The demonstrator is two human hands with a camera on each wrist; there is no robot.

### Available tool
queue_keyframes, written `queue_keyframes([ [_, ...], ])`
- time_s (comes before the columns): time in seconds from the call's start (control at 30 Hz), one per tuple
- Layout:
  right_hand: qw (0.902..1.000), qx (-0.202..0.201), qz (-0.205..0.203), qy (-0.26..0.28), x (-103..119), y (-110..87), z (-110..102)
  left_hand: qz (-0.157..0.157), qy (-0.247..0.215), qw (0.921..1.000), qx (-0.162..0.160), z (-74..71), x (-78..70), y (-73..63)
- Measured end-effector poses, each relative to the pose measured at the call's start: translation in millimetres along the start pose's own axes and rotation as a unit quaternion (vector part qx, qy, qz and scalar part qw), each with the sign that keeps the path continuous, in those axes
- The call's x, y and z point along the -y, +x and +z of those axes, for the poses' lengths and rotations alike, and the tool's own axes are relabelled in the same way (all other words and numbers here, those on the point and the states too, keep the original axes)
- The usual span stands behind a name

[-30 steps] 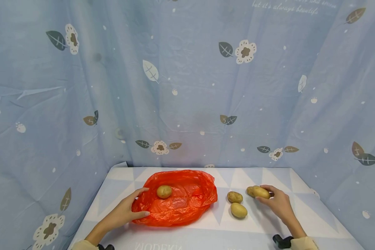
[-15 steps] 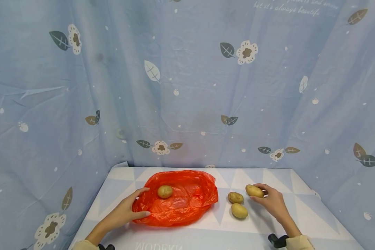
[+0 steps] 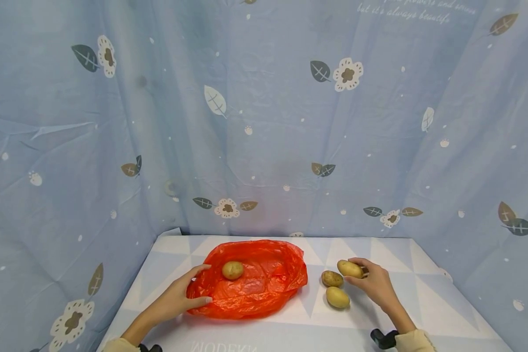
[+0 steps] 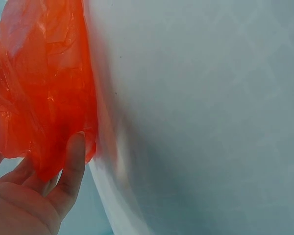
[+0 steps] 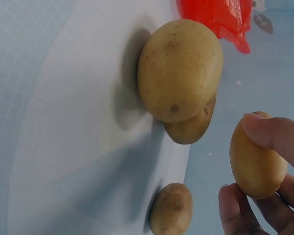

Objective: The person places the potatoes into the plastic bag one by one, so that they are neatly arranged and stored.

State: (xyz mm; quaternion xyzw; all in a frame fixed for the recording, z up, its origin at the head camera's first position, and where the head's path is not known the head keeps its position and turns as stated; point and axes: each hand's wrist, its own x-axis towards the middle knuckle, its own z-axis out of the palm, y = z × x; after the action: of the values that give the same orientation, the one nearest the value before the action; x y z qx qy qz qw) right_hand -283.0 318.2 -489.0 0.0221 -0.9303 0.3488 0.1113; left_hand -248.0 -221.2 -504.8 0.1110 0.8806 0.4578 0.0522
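A red plastic bag (image 3: pixel 264 298) lies spread on the table with its mouth wide, one potato (image 3: pixel 232 270) inside. My left hand (image 3: pixel 176 296) grips the bag's left side, thumb at the front and fingers farther back; the left wrist view has the bag between them. In my right hand (image 3: pixel 376 286) is another potato (image 3: pixel 349 269), pinched between thumb and fingers above the table. Two potatoes, one darker (image 3: pixel 332 278) and one paler (image 3: pixel 337 297), rest close by to its left. The right wrist view has a further potato (image 5: pixel 171 210) on the table, mostly hidden by the hand in the head view.
The table is covered by a white and pale blue patterned cloth (image 3: pixel 286 337). Blue curtains (image 3: pixel 264 122) with leaf and flower prints hang behind it and at both sides.
My right hand has moved left with its potato, to just behind the two resting ones. The left hand has kept its place on the bag.
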Motion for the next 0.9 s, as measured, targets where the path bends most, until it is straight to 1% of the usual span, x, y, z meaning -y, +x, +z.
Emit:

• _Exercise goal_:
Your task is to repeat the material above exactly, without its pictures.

• _Answer space_:
The demonstrator is two human hands with a camera on each wrist; there is no robot.

### Available tool
queue_keyframes, written `queue_keyframes([ [_, ...], ])`
- time_s (comes before the columns): time in seconds from the call's start (control at 30 Hz), one per tuple
- Layout:
  right_hand: qw (0.902..1.000), qx (-0.202..0.201), qz (-0.205..0.203), qy (-0.26..0.28), x (-103..119), y (-110..87), z (-110..102)
  left_hand: qz (-0.157..0.157), qy (-0.247..0.215), qw (0.921..1.000), qx (-0.162..0.160), z (-74..71), x (-78..70), y (-73..63)
- Measured end-effector poses, each relative to the pose measured at the call's start: translation in millimetres along the start pose's own axes and rotation as a unit quaternion (vector part qx, qy, qz and scalar part qw), each with the sign that keeps the path continuous, in those axes
- The call's x, y and z point along the -y, +x and +z of those axes, for the poses' lengths and rotations alike, and the tool's own axes are relabelled in the same way (all other words and numbers here, those on the point and the states too, keep the original axes)
- The usual span stands behind a name

[-30 steps] 
[-15 steps] 
[+0 steps] 
[+0 steps] 
[+0 steps] 

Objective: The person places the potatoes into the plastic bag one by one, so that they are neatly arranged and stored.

State: (xyz mm; quaternion xyzw; all in a frame fixed for the recording, z up, its origin at the head camera's first position, and where the head's path is not known the head keeps its position and turns as stated; point and axes: each hand's wrist, its own x-axis towards the middle knuckle, its own z-axis out of the palm, y = z × x; after the action: of the values that give the same orientation, the one nearest the value before the action; x y z qx qy qz qw) right_hand -283.0 318.2 -489.0 0.0221 -0.9303 0.3488 0.1113; left_hand -248.0 -221.2 -504.8 0.1110 0.8806 0.4578 0.0522
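A red plastic bag (image 3: pixel 264 298) lies spread on the table with its mouth wide, one potato (image 3: pixel 232 270) inside. My left hand (image 3: pixel 176 296) grips the bag's left side, thumb at the front and fingers farther back; the left wrist view has the bag between them. In my right hand (image 3: pixel 376 286) is another potato (image 3: pixel 349 269), pinched between thumb and fingers above the table. Two potatoes, one darker (image 3: pixel 332 278) and one paler (image 3: pixel 337 297), rest close by to its left. The right wrist view has a further potato (image 5: pixel 171 210) on the table, mostly hidden by the hand in the head view.
The table is covered by a white and pale blue patterned cloth (image 3: pixel 286 337). Blue curtains (image 3: pixel 264 122) with leaf and flower prints hang behind it and at both sides.
My right hand has moved left with its potato, to just behind the two resting ones. The left hand has kept its place on the bag.
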Motion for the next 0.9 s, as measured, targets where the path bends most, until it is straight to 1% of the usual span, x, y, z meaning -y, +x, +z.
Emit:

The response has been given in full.